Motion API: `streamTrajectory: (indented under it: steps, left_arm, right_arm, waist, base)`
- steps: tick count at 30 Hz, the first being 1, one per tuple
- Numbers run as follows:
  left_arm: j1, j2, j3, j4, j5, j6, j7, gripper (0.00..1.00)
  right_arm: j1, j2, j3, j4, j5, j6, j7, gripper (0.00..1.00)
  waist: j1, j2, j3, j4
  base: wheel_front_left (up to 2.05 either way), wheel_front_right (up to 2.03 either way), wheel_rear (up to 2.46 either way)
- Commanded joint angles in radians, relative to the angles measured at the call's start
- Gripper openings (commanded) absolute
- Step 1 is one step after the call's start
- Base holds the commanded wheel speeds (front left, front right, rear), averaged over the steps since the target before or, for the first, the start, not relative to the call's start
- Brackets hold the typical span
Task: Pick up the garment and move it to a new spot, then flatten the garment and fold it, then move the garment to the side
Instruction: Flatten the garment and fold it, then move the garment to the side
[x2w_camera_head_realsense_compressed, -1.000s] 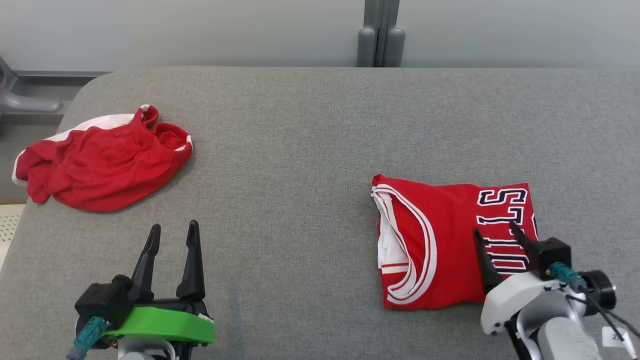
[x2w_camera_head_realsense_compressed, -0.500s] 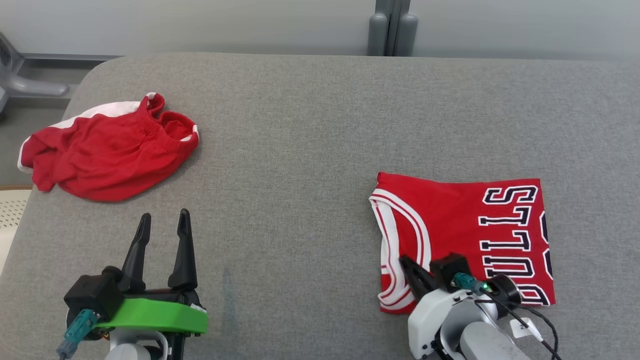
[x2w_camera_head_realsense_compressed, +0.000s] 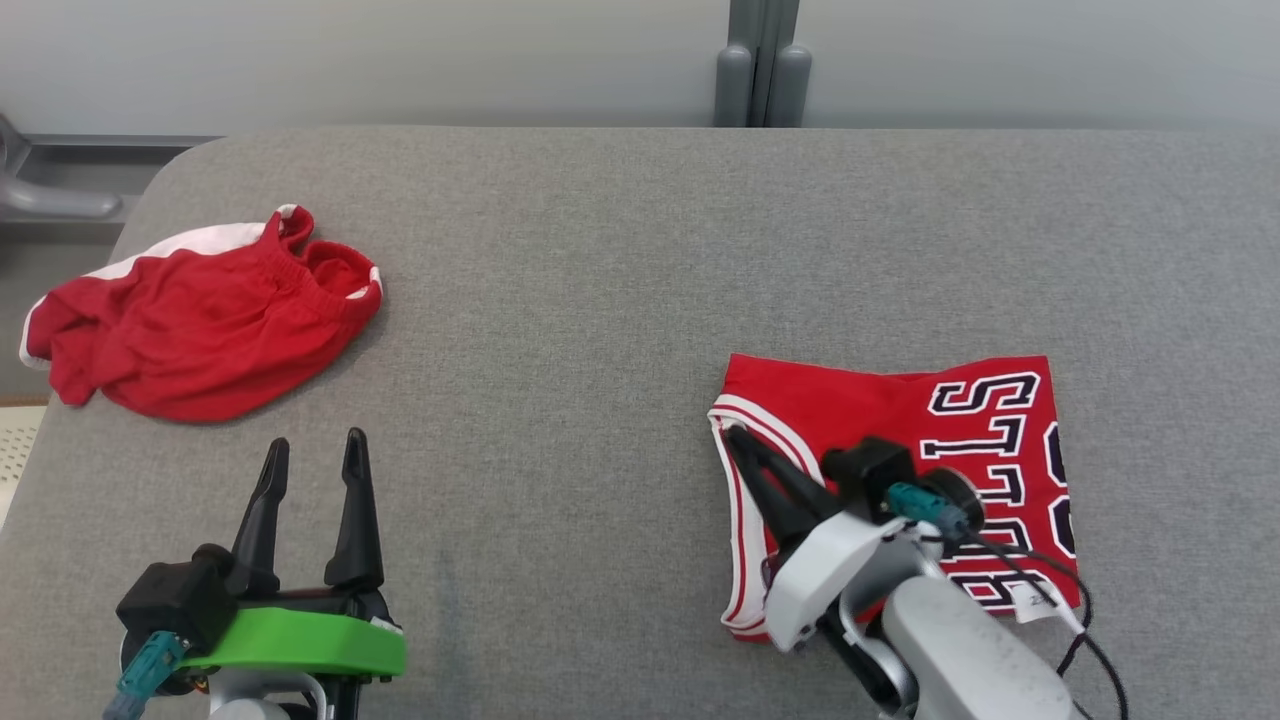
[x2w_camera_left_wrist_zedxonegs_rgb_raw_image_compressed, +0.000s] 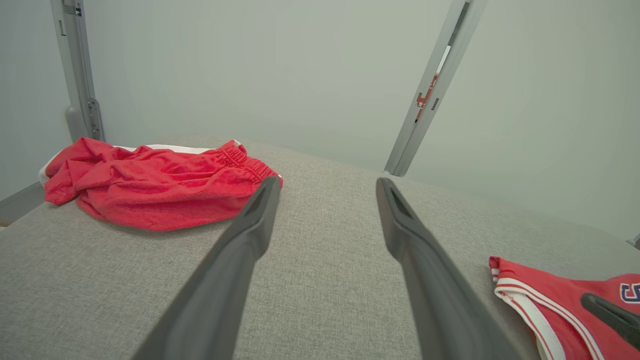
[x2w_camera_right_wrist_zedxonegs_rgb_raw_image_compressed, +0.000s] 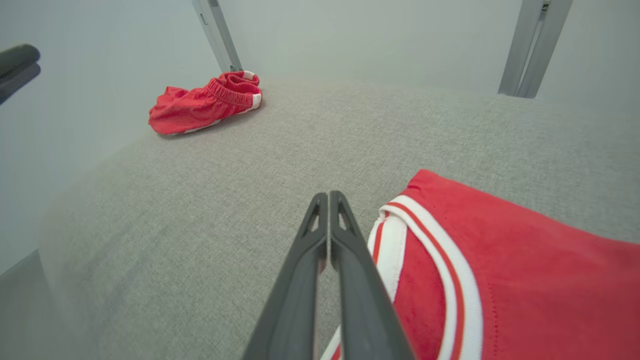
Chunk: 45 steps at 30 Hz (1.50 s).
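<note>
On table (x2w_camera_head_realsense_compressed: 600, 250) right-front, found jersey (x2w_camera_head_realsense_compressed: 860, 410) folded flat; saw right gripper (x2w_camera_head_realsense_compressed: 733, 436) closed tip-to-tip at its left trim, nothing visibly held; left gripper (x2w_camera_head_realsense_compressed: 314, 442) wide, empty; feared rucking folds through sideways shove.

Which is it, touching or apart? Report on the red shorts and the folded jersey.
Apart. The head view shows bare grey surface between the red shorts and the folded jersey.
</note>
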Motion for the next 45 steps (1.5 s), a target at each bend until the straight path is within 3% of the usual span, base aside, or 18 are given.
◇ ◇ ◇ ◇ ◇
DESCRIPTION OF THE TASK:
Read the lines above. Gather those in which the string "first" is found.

SOLUTION FOR THIS EXERCISE:
- steps: tick count at 30 Hz, the first being 1, one per tuple
- Base holds the commanded wheel speeds (front left, front right, rear), averaged over the steps since the target before or, for the first, the start, not relative to the call's start

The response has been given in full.